§ EXERCISE INSTRUCTIONS:
Your answer should consist of the complete listing, repeated verbatim.

(INFORMATION SUPPLIED)

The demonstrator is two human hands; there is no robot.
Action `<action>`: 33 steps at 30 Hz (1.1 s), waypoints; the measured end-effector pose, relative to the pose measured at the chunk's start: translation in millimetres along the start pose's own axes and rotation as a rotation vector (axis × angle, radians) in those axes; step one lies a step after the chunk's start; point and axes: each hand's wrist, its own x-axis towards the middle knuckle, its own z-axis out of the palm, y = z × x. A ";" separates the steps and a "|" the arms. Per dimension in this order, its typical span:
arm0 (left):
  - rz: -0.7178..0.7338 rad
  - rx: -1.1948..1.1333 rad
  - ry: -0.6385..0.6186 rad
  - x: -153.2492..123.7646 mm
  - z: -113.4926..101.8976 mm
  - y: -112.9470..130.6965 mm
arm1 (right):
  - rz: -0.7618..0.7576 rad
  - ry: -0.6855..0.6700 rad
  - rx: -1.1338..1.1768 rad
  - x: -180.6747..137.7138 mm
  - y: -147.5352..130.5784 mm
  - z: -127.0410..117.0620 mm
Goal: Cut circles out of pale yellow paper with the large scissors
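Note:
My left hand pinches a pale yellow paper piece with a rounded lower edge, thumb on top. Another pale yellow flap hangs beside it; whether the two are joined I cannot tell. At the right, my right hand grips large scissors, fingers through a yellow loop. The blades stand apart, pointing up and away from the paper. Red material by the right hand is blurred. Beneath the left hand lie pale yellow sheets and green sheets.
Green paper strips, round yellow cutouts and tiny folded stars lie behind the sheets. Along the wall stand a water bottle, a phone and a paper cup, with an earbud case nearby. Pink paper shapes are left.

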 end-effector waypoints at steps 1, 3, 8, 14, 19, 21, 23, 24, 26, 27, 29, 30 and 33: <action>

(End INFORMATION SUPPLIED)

§ YOUR RESPONSE:
The demonstrator is two human hands; there is no robot.
Action `<action>`: 33 steps at 30 Hz (1.1 s), waypoints; the measured end-effector pose, relative to the pose measured at the chunk's start: translation in millimetres along the start pose's own axes and rotation as a rotation vector (axis × angle, radians) in those axes; step one lies a step after the chunk's start; point and axes: each hand's wrist, its own x-axis towards the middle knuckle, its own z-axis out of the palm, y = z × x. A ";" separates the steps and a "|" the arms. Per dimension in this order, its typical span:
arm0 (left):
  - rz: -0.7178..0.7338 rad
  - rx: -1.1948..1.1333 rad
  - ry: -0.6385..0.6186 rad
  - x: -153.2492..123.7646 mm
  - z: -113.4926..101.8976 mm
  - y: -112.9470..130.6965 mm
arm1 (right):
  - rz: -0.7618..0.7576 rad
  - ry: -0.6855..0.6700 rad
  - rx: -1.1338..1.1768 rad
  - x: -180.6747..137.7138 mm
  - y: -147.5352..130.5784 mm
  - z: -127.0410..117.0620 mm
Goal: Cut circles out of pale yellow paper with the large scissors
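Note:
My left hand pinches a pale yellow paper piece with a rounded lower edge, thumb on top. Another pale yellow flap hangs beside it; whether the two are joined I cannot tell. At the right, my right hand grips large scissors, fingers through a yellow loop. The blades stand apart, pointing up and away from the paper. Red material by the right hand is blurred. Beneath the left hand lie pale yellow sheets and green sheets.
Green paper strips, round yellow cutouts and tiny folded stars lie behind the sheets. Along the wall stand a water bottle, a phone and a paper cup, with an earbud case nearby. Pink paper shapes are left.
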
 end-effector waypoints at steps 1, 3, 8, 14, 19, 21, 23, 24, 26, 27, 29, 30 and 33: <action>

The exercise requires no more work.